Often hailed by critics as Shakespeare’s darkest drama, King Lear sometimes seems to be an exploration into extreme nihilism. Marxist critic Jan Kott epitomizes this reading when claiming that, “There is nothing, except the cruel earth, where man goes on his journey from the cradle to the grave. The theme of King Lear is an enquiry into the existence or non-existence of Heaven and Hell.”1 Truly, denials and negations echo throughout the quarto text from Lear’s first dismissal of Cordelia to her new dowry of “nothing” to his final cry of “no, no, no life?” (5.3.281).2 Yet to brand each negation as a form of despairing nihilism overlooks the unique situations and connotations of the various forms of “nothing” that appear in the text, and the development of their meaning. As Edward W. Taylor observes, King Lear’s language communicates “something more than a quibbling connection between ‘no’ and ‘know,’ between negation and knowledge.”3

Originally, the character Lear operates only on the level of the “cruel earth” or natural world, believing in a materialistic view of “nothing” and “something” as merely physical states arising from predictable physical causes, as he threatens Cordelia that “nothing will [End Page 101] come of nothing,” and that she and her disinheritance come of her ingratitude just as oaks come from acorns (1.1.90). By endorsing this view of classical philosophy, evidenced from the Pre-Socratics through Epicureanism and Stoicism, Lear has excluded the supernatural from his experience. Before he is capable of perceiving miracles of light, Lear must encounter the nihilism of his elder daughters’ “causeless cruelty,” facing the diabolical on his ascetical journey, and, in so doing, approaching a fuller realization of the nature of “nothing.” Only then can he glimpse the celestial and perceive the ability of both good and evil, ingratitude and grace to arise without cause to invade his straightforward world—a world that, he discovers, is neither straightforward nor his. The manifold negations do not deny meaning but rather strip away illusion, causing Lear to “see better” himself, nature, and the supernatural dimensions (1.1.153).

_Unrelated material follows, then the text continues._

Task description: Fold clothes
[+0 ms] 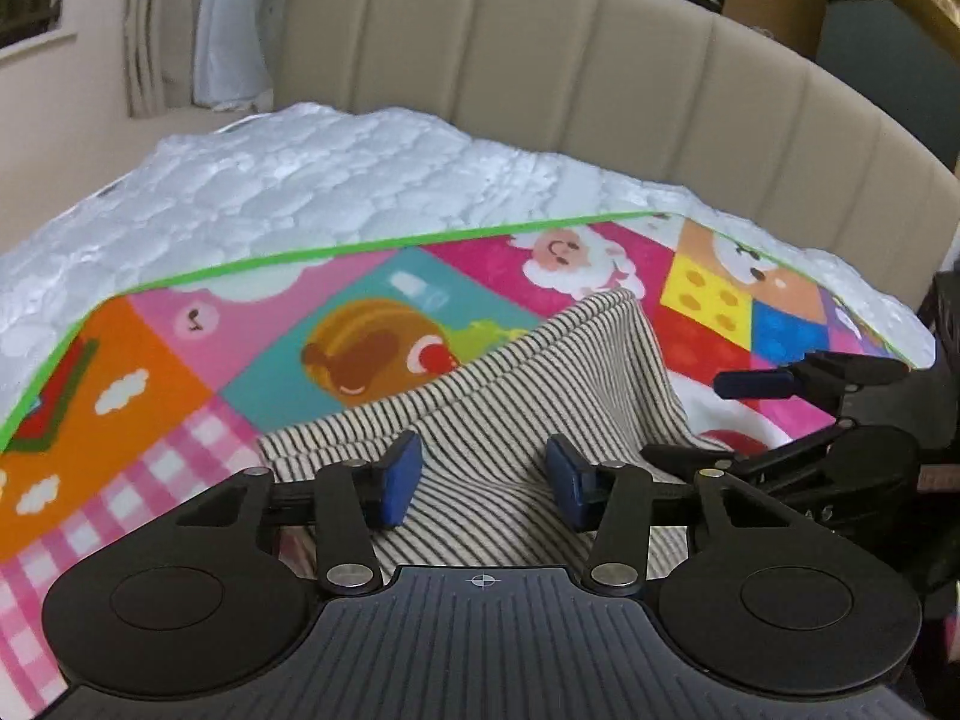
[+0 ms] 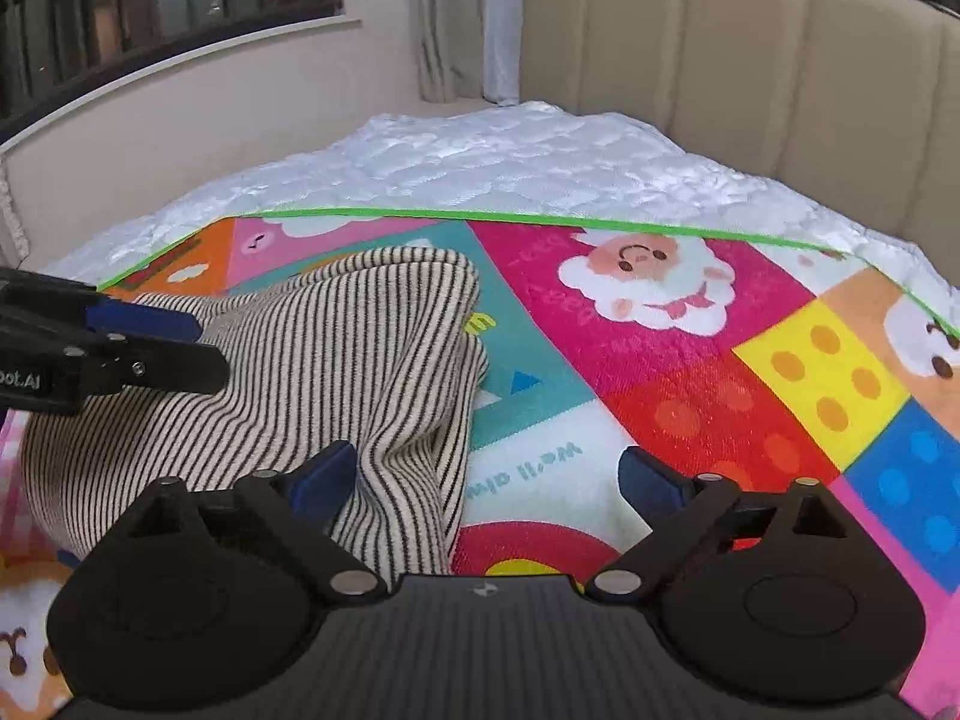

Criticism of the play has typically alternated between two poles of interpretation. To borrow Sean Lawrence’s terms, the atheist and pessimistic interpretation such as that offered by Kott uses Kent’s cry that “All’s cheerless, dark and deadly” as a description of the entire play (5.3.266).4 On the other hand, the optimistic Christian interpretation concentrates on the aspect of hope and resurrection that the drama provides—sometimes at the cost of minimizing the very real torment the characters experience, such as when A. C. Bradley famously interprets Lear as “killed by an agony, not of pain but of ecstasy.”5

Contrasting and uniting these two poles, the Christian mystical experience of personal ascetical struggle and the via negativa provides a means through which the essential strengths of both the pessimistic secular and optimistic religious interpretations may be harmonized. Blinded to right reason by his naturalistic assumptions, Lear plunges deep into a darkness that exposes his ignorance not only of the diabolical and celestial, but even the natural realm itself. The sheer physical brutality of evil strips Lear of his materialist misconceptions and becomes the occasion for his ultimate cure. In order to understand the subsequent miracles—which, like Creation, proceed [End Page 102] ex nihilo—Lear must first descend into the void of nothingness that he had evoked so lightly and experience for himself the negation of all he had assumed.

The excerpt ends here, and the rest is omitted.